Majoor George Forsyth lag uitgestrekt naast het rottende karkas van zijn dode paard op een klein eiland in de droge bedding van de Arikaree-rivier in het Colorado-gebied. Om hem heen lagen dode en gewonde mannen, zijn mannen. Voorbij de rivieroevers omcirkelden de krijgers Cheyenne en Oglala die hen dagenlang gevangen hadden gehouden. Toen merkten de mannen van Forsyth dat de Indianen waren vertrokken. Ze ontdekten al snel waarom: in de verte zagen ze cavaleristen ... zwarte cavaleristen ... beuken over het droge gras. Zij waren de buffelsoldaten.
Forsyth's gevecht kwam in legende als de Slag om Beecher's Island, maar weinigen herinneren zich dat hij werd gered door zwarte troepen, zegt auteur TJ Stiles. Inderdaad, zwarte stamgasten stonden centraal in het Westerse drama van het leger, waarbij gevechtsverantwoordelijkheden niet in verhouding stonden tot hun aantal.
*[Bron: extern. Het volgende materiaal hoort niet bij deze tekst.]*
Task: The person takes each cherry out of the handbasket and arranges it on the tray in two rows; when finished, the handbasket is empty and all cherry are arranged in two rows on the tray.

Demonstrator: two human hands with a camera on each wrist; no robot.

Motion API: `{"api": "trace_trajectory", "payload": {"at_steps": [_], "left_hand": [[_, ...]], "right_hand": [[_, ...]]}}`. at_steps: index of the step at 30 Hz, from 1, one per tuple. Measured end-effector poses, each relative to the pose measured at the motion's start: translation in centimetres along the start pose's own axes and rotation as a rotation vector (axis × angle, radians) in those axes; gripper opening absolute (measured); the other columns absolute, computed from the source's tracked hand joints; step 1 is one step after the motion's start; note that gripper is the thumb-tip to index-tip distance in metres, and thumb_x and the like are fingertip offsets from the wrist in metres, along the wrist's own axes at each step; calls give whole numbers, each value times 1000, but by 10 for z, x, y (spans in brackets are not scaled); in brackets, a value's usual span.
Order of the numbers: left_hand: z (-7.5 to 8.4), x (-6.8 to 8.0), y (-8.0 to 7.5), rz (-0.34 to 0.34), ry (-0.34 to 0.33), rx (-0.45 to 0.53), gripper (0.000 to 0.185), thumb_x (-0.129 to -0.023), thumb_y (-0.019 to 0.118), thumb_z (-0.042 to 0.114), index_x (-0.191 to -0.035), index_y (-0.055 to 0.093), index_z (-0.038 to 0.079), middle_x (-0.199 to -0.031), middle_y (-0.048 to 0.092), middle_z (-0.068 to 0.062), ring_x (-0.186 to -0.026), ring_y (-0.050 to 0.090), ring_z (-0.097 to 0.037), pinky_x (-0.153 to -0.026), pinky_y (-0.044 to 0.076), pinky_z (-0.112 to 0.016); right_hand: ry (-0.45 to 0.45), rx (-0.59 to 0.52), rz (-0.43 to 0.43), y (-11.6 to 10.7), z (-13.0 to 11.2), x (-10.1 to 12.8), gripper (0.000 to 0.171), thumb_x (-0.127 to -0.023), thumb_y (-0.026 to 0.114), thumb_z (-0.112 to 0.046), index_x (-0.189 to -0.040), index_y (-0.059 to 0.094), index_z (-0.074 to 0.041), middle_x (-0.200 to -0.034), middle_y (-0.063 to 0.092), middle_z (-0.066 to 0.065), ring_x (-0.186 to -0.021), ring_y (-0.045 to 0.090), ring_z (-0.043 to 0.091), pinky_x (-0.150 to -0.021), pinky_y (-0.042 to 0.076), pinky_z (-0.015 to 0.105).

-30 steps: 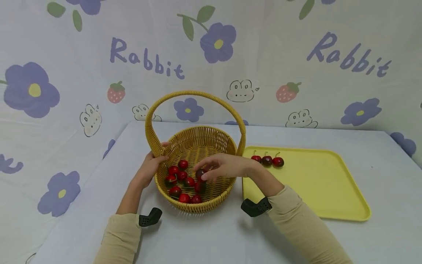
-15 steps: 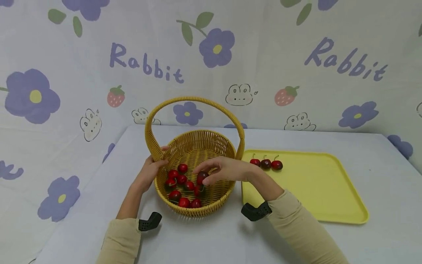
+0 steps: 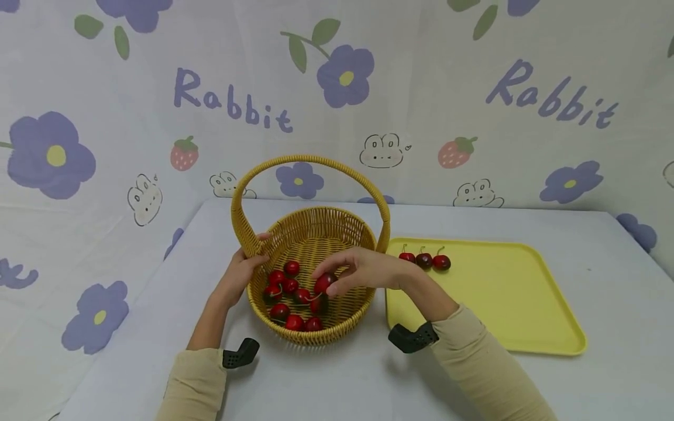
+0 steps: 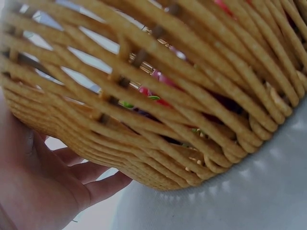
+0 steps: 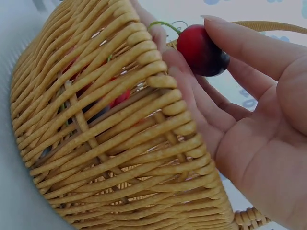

De zwarte regimenten, die in 1866 ontstonden, wonnen al snel het respect van hun tegenstanders. In 1867 stootten minder dan 70 van de ruwe rekruten naar schatting 900 krijgers en Mexicaanse bandieten af. Tijdens hun jaren aan de grens hadden ze talloze veldslagen tegen Lipans, Kickapoos, Kiowas, Comanches - en hun meest vastberaden vijand, de Apaches, inclusief woeste ontmoetingen met de grote oorlogshoofd Victorio, mogelijk de meest bekwame vijand in de frontiergeschiedenis.
In 1992 wijdde Colin Powell, toen voorzitter van de Joint Chiefs of Staff, een gedenkteken aan de buffelsoldaten in Fort Leavenworth, Kansas, de geboorteplaats van een van de regimenten. Het was een passend eerbetoon, zegt Stiles, van een leger dat aarzelde om Afro-Amerikanen te accepteren, leerde af te hangen van hen en ten slotte, onder leiding van een moderne zwarte soldaat - hun nagedachtenis is gaan eren.